[INSTRUCTIONS FOR THE TASK]
Give the data a second time, exactly and in full.

DATA SEGMENT START

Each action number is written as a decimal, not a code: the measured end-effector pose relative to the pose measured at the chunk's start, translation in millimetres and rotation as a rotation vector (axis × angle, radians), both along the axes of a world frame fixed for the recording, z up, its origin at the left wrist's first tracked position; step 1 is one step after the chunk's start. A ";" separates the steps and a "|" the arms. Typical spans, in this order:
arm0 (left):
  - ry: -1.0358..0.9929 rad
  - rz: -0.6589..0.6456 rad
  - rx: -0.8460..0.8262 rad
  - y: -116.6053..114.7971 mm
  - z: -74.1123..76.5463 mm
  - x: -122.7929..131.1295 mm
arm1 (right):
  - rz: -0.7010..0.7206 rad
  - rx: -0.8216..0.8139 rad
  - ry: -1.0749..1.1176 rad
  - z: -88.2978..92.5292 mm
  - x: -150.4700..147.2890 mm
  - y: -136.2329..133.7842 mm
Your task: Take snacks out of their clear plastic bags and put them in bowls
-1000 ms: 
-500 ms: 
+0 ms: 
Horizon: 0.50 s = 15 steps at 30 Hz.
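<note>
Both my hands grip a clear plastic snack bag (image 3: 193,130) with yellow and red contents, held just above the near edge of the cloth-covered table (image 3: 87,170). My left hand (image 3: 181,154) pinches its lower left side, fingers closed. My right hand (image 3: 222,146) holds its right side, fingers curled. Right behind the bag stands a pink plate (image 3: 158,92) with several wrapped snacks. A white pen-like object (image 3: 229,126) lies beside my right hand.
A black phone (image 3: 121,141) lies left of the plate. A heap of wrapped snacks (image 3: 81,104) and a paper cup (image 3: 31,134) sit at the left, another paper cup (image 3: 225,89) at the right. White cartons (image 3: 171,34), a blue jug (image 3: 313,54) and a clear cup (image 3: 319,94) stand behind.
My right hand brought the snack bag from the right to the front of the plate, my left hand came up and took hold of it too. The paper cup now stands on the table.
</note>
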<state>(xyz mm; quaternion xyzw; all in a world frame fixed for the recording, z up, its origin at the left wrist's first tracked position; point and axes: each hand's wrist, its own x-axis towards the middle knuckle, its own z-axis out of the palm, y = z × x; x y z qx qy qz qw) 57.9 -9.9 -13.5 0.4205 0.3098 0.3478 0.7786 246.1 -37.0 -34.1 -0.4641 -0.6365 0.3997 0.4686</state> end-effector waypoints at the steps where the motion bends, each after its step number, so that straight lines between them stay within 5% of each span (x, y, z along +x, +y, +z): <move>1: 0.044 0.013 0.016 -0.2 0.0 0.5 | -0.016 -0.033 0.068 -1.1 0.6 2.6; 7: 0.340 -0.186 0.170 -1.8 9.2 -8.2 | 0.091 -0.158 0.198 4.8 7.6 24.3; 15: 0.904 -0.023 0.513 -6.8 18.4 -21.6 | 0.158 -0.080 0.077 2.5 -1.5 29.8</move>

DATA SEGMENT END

[COMPLETED TASK]
Each action number is written as a decimal, not a code: the measured end-effector pose relative to the pose measured at the chunk's start, translation in millimetres and rotation as a rotation vector (axis × angle, radians), both along the axes of a world frame fixed for the recording, z up, its origin at the left wrist's first tracked position; step 1 is one step after the chunk's start. A ";" separates the steps and a "|" the arms. Typical spans, in this order:
arm0 (left):
  - ry: -1.0358..0.9929 rad
  - rz: -0.6589..0.6456 rad
  - rx: -0.8460..0.8262 rad
  - y: -116.6053..114.7971 mm
  - z: -74.1123..76.5463 mm
  - x: -122.7929..131.1295 mm
arm1 (right):
  - rz: -0.7010..0.7206 rad
  - rx: -0.8216..0.8139 rad
  - ry: -1.0749..1.1176 rad
  - z: -88.2978..92.5292 mm
  - x: -150.4700..147.2890 mm
  - y: -136.2329..133.7842 mm
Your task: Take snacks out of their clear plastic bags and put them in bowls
-1000 ms: 
-500 ms: 
+0 ms: 
Horizon: 0.50 s = 15 steps at 30 Hz.
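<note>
Both my hands grip a clear plastic snack bag (image 3: 193,130) with yellow and red contents, held just above the near edge of the cloth-covered table (image 3: 87,170). My left hand (image 3: 181,154) pinches its lower left side, fingers closed. My right hand (image 3: 222,146) holds its right side, fingers curled. Right behind the bag stands a pink plate (image 3: 158,92) with several wrapped snacks. A white pen-like object (image 3: 229,126) lies beside my right hand.
A black phone (image 3: 121,141) lies left of the plate. A heap of wrapped snacks (image 3: 81,104) and a paper cup (image 3: 31,134) sit at the left, another paper cup (image 3: 225,89) at the right. White cartons (image 3: 171,34), a blue jug (image 3: 313,54) and a clear cup (image 3: 319,94) stand behind.
My right hand brought the snack bag from the right to the front of the plate, my left hand came up and took hold of it too. The paper cup now stands on the table.
</note>
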<state>(xyz mm; quaternion xyzw; all in a world frame fixed for the recording, z up, its origin at the left wrist's first tracked position; point and axes: each hand's wrist, its own x-axis towards the middle knuckle, its own z-axis out of the palm, y = z × x; x y z qx qy qz qw) 57.9 -9.9 -13.5 0.4205 0.3098 0.3478 0.7786 246.1 -37.0 -34.1 -0.4641 -0.6365 0.3997 0.4686</state> end-effector waypoints at the steps where the motion bends, each after its step number, so that straight lines between them stay within 5% of each span (x, y, z along +x, +y, +z): <move>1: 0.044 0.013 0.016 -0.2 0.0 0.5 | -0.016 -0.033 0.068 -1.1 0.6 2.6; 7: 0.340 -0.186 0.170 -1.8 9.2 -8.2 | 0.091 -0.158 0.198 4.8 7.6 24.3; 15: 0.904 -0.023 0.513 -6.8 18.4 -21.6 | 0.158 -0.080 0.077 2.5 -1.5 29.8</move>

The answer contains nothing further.